SBD/2/Leagues Governing Bodies


          "After four tumultuous years, presidential
     intervention, the dismissal of a commissioner, cancellation
     of the 1994 World Series and two strike-shortened seasons,
     baseball finally reached a peace agreement," according to
     Bob Nightengale of the L.A. TIMES.  Owners voted 26-4 to
     approve the CBA they had rejected three weeks earlier, with
     the White Sox, Royals, A's and Indians voting against the
     measure.  The deal, which consists of revenue sharing,
     interleague play, a luxury tax on payrolls, a flat tax on
     salaries and service time, among other factors, is expected
     to receive final approval this week when the MLPBA votes on
     the agreement. In the two-hour owners meeting, Padres
     President Larry Lucchino and Mets President Fred Wilpon
     "openly criticized" White Sox Chair Jerry Reinsdorf for his
     five-year, $55M deal, with Albert Belle (L.A. TIMES, 11/27). 
     In New York, Bill Madden noted "it's clear the owners are
     through following Reinsdorf's lead."  After Reinsdorf made
     his pitch to kill the deal, Lucchino reportedly stood and
     said, "Jerry, we've listened to you for four years.  You've
     been on every committee and you've been wrong every time
     you've told us we had to do something.  It's time for you to
     stop talking and get out of the way" (N.Y. DAILY NEWS,
     11/29). Acting Commissioner Bud Selig told the group: "I
     strongly recommend it [the deal]" (Stefan Fatsis, WALL
     STREET JOURNAL, 11/27).  The deal also means withdrawal of
     all litigation by the union in labor matters, which ESPN's
     Peter Gammons notes could hit $100M ("SportsCenter," 11/27).
          FEHR-LESS LEADER:  Selig said that owners "will soon"
     begin the search for a new commissioner, but did not comment
     on his candidacy, according to LaVelle Neal of the K.C.
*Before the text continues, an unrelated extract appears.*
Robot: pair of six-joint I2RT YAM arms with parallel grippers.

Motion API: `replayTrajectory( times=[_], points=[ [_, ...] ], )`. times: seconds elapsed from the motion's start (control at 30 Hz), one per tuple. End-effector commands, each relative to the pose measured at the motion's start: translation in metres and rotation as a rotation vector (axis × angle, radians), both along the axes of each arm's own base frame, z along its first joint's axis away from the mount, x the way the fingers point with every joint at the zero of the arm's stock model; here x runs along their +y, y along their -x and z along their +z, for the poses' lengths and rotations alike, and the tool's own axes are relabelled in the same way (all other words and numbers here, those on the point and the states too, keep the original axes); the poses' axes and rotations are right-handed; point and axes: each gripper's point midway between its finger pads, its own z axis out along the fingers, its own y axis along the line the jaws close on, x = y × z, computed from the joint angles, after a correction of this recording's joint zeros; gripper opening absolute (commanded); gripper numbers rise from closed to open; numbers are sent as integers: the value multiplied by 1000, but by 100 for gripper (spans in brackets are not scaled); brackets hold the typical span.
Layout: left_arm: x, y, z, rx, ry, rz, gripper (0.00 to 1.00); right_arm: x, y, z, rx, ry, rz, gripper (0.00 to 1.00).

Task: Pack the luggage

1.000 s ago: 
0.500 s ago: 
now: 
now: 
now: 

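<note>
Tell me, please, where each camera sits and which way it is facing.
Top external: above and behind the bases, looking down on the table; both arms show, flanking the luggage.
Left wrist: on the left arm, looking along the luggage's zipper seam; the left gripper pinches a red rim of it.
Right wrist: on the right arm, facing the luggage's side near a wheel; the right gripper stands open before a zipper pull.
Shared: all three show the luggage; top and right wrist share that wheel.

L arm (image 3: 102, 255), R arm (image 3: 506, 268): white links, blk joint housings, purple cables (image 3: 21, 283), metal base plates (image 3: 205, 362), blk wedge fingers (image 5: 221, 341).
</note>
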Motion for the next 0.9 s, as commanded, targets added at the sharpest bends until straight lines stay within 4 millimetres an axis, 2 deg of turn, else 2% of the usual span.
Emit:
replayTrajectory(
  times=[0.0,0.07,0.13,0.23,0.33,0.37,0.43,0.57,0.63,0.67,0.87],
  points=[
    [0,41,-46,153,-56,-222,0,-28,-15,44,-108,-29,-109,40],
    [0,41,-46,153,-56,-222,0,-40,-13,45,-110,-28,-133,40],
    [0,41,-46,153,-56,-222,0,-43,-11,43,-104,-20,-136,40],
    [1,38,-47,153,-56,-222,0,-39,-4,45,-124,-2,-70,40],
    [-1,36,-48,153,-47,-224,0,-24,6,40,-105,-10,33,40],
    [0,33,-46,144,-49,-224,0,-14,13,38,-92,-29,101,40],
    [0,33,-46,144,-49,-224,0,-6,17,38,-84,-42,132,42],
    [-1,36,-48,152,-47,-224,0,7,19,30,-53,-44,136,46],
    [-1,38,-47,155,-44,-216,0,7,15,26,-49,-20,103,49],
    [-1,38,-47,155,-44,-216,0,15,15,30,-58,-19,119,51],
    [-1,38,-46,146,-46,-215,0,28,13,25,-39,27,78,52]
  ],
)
     STAR.  Royals President Mike Herman, on a new commissioner:
     "Not a college professor or a politician" (K.C. STAR,
     11/27).  Phillies President Bill Giles: "Bud said he'll step
     down soon.  And I believe him" (PHILADELPHIA DAILY NEWS,
     11/27).  In Milwaukee, Tom Haudricourt notes even if Selig
     wanted the job on a permanent basis, "some believe his
     support among owners eroded ... to the point where he
     wouldn't be elected" (MILWAUKEE JOURNAL SENTINEL, 11/27).
          TAKE THE MONEY AND RUN: AD AGE notes MLB is "forging
     ahead with its quest to sign" $500M in marketing deals. 
     Anheuser-Busch, True Value and Visa are "on board," and
     talks with Nike and Reebok "should resume next week" (AD
     AGE, 12/2).  Coca-Cola spokesperson Ben Deutsch: "This deal
     was critically important to us in order to maximize our
     sponsorships.  Our planning cycles usually run six to nine
     months in advance, and when you look at the calendar today,
     you see a deal couldn't have happened much later" (David
     Markiewicz,  Ft. Worth STAR-TELEGRAM, 11/27).  MLB marketing
     consultant Mike Trager: "This doesn't necessarily open the
     floodgates, but it allows us to market baseball in a long-
     term way" (Richard Sandomir, N.Y. TIMES, 11/27).  
          OWNERS REAX: A's President Sandy Alderson, who voted
     against the deal: "The deal is assisted suicide.  We have
     invited Dr. Kevorkian into our chamber" (Jerome Holtzman,
     CHICAGO TRIBUNE, 11/27).  D'Backs Managing General Partner
     Jerry Colangelo: "The players were not going to change much"
     (Don Ketchum, ARIZONA REPUBLIC, 11/27).  Tigers President
     John McHale: "It's not perfect. It's not what everybody had
     on their wish list" (DETROIT FREE PRESS, 11/27).  Giants
     Managing Partner Peter Magowan: "I would characterize it as
     a C-minus or D-plus.  But we've had an F" (Glenn Dickey,
     S.F. CHRONICLE, 11/27).  Rangers President Tom Schieffer:
     "This whole, sorry episode did a lot of damage ... it also
     introduced a level of cynicism to the game that it did not
     deserve" (Ken Daley, DALLAS MORNING NEWS, 11/27).
     Selig was named in a lawsuit field by the Greater Miami
     Baseball Club in which he is being asked to produce
     documents relating to his involvement in the departure of
     ex-commissioner Fay Vincent, according to Murray Chass of
     the N.Y. TIMES.  The suit involves the "makeup of an
     arbitration board that is to determine" the compensation the
     Marlins must pay a minor league team they displaced in '92
     when they joined the league.  The plaintiffs are suing Selig
     as Acting Commissioner, claiming he allowed members of the
     board to be "appointed improperly"  (N.Y. TIMES, 11/29).